What to do.
Look for the string "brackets" in the data below, and copy each line that holds it.

+--

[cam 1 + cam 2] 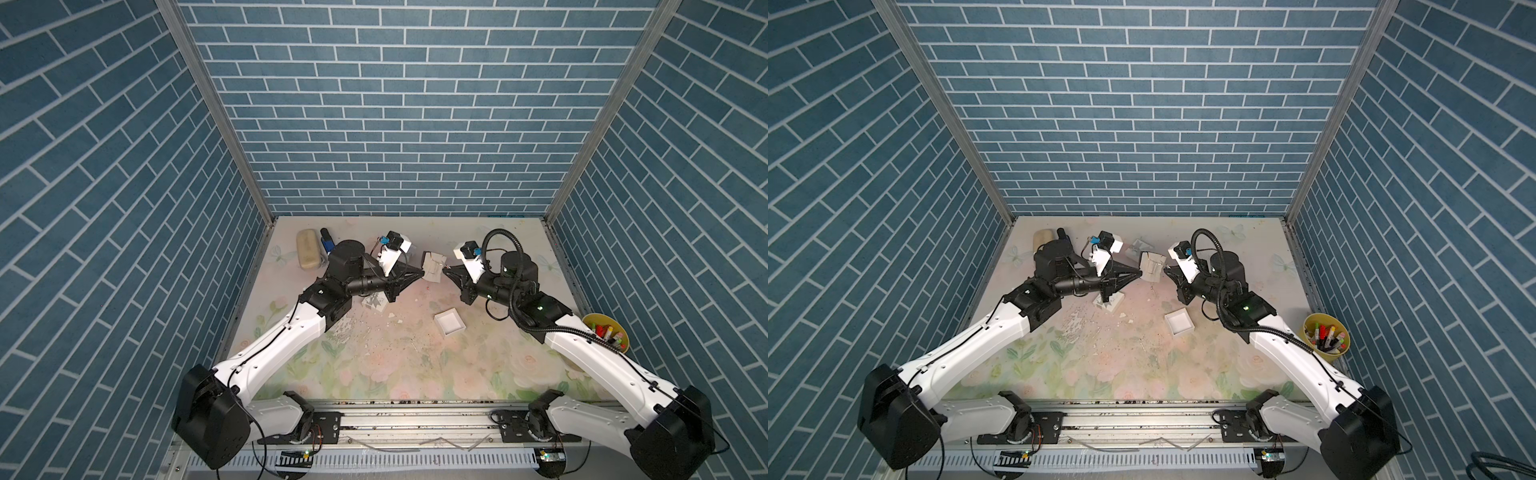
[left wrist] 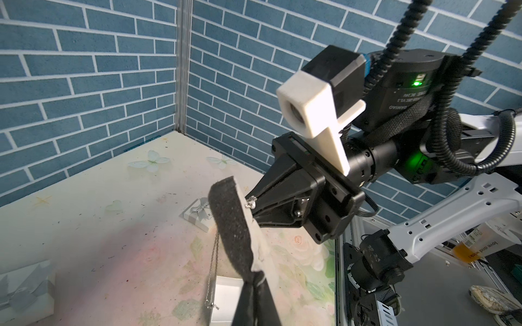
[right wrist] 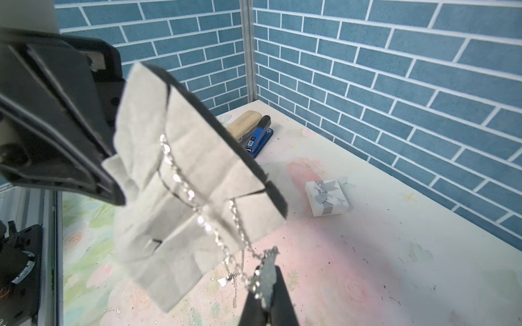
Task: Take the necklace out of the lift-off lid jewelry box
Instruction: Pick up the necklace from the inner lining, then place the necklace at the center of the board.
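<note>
necklace (image 3: 189,194): bright silver metal, glittering links
pad (image 3: 203,158): pale grey suede-like cloth face, creased; coarse black foam back
box base (image 1: 449,323): matt white card
lid (image 3: 329,197): white card, glossy silver ribbon bow
bench (image 3: 395,254): smooth floral print, scuffed and speckled
right claw (image 2: 252,205): matt black plastic

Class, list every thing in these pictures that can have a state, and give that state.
left gripper: shut on foam insert
right gripper: shut on necklace
foam insert: lifted, tilted
necklace: threaded on insert, chain dangling
jewelry box base: open, empty
stapler: closed
marker cup: upright
</note>
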`<state>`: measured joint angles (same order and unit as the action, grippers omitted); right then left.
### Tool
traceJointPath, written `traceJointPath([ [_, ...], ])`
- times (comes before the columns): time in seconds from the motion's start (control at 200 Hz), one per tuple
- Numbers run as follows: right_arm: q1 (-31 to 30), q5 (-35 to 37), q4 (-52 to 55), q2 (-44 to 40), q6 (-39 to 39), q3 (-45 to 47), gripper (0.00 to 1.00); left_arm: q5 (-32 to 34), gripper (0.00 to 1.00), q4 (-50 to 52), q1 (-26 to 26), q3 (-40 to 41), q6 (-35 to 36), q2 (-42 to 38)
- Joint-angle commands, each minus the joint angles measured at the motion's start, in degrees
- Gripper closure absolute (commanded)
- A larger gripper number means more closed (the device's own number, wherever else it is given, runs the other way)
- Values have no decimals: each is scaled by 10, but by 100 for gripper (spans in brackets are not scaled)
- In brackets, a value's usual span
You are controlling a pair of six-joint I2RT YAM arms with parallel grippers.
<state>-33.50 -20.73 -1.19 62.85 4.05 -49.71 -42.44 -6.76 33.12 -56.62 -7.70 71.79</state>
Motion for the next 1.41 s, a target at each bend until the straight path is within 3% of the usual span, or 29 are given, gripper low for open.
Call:
traceJointPath([
  [0.0, -3, 28, 26, -21, 19, -5, 100, 2, 100, 14, -4, 5, 13, -7],
  [0.285, -3, 81, 114, -9, -38, -78, 100, 9, 100, 50, -4, 17, 35, 1],
  [0.535, -2, 132, 227, 64, -67, -192, 100, 17, 100, 79, -4, 40, 63, 4],
  [0.82, 16, 179, 279, 153, -101, -283, 100, 13, 100, 99, -4, 69, 87, 5],
  [1.03, 51, 161, 304, 228, -123, -337, 100, 38, 100, 112, -4, 93, 103, -2],
  [1.4, 76, 46, 319, 386, -134, -412, 100, 114, 100, 60, -15, 139, 73, -2],
])
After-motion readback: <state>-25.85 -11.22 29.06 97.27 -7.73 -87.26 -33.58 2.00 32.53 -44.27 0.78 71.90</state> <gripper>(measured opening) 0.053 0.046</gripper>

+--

Response.
- Values have no decimals: each is scaled by 10, but by 100 for gripper (spans in brackets are not scaled)
- In brackets, a value's usual span

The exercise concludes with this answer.